厉天润、厉天佑两人杀得狼狈,忙勒住了马,向敌阵里大叫:“对面宋军,是何无名小将!怎有如此兵器?”
闻声,刘鞾不曾答话,那员小将却笑道:“兀那贼寇!正不知小爷大名。今来告知于你,俺是朝廷南征先锋,麒麟将军韩枭雄是也!你等匹夫,已无活路,尚不知死么?”
见这小将傲慢,厉天润、厉天佑兄弟恼恨起来,厉天佑便叫骂:“小贼猖狂!你等无非是得了梁山好处,逞那火器之威,可敢不放那荼毒歹物,与我大战三百回合?”
听厉天佑如此说,韩枭雄冷笑了两声,道:“好啊!就怕你连三十回合都撑不到。”
语声落下,厉天佑大怒,道:“小贼休狂!看我取你性命!”说罢,便疾纵战马,挺了那条钨铁长枪向韩枭雄杀来。
果然,刘韐手下,岳飞旧日同事,“麒麟将军”绝非虚名,交战不过十合,韩枭雄一枪刺穿了厉天佑后心,挑下马来。
厉天闰见兄弟战死,当下眼眶崩裂,怒吼几声,也挺了手中那条寒铁长枪,大骂:“小贼受死!还我兄弟命来!”便策马疾驰,接住韩枭雄再杀。
厉天闰身为方腊手下镇国大将军,四大元帅之一,武功自是不错的,按原著来讲,可比梁山马军五虎将的水平。然而,此时一面因长途奔袭,不能尽展全力,一面……他遭遇的韩枭雄此人,更是个强猛角色。

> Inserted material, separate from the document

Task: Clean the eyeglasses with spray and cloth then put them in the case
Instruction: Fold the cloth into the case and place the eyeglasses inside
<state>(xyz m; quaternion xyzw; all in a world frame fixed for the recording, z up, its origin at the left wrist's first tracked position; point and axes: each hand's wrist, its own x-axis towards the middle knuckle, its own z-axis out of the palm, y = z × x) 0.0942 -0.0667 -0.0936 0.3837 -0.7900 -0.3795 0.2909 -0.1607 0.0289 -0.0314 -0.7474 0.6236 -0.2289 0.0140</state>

后来杨志说时,我才知道,原来,这韩枭雄年不过二十,本是河北解州人士,家中颇有资财,自幼喜好舞枪弄棒、擅弄刀剑暗器,其父韩诚便请了高人教师传授他武艺。后来,在十六岁那年适逢朝廷选拔武举,韩枭雄凭过人本事技压群雄,便被朝廷录用,加封了汴梁殿帅府将校,自在高俅手下听用。如此三年后,因刘韐奉旨出兵抗辽,遴选大将,专挑年轻力壮者随军历练,韩枭雄便设法叫李纲举荐,随了刘韐。在那真定一路,韩枭雄与岳飞、刘子翼等几个少年小将,其实立下了不少功劳。
此时,厉天闰与韩枭雄交手,两条枪直杀得风飞电走,虎啸龙吟,把个周遭草木都掠得漫天起落。斗了五十回合,不分胜败。但自古“拳怕少壮”,厉天闰早已力怯,渐渐抵挡不住。只一个空当,韩枭雄猛地从马上跳起,当头一势“应龙空蹴”,一枪把厉天闰连人带马劈翻在地,两条枪都硬生生打弯了!
趁此机会,韩枭雄回身一甩,就手腕间飞出两枚透骨钉来,登时把厉天闰射死在地。
五千南兵,此时折损过半,后面杨志等人也杀奔来了,余众惊慌狼狈,只得投降。
至此,杭州之兵几乎全军覆没。方腊死了太子方天定,四个元帅又各自舍命疆场,俱算是尽忠了。那独松关里,苦苦留守了吴升、蒋印、卫亨三员将,正不知杭州已失。德清县一处,因为兵少,也早丢了。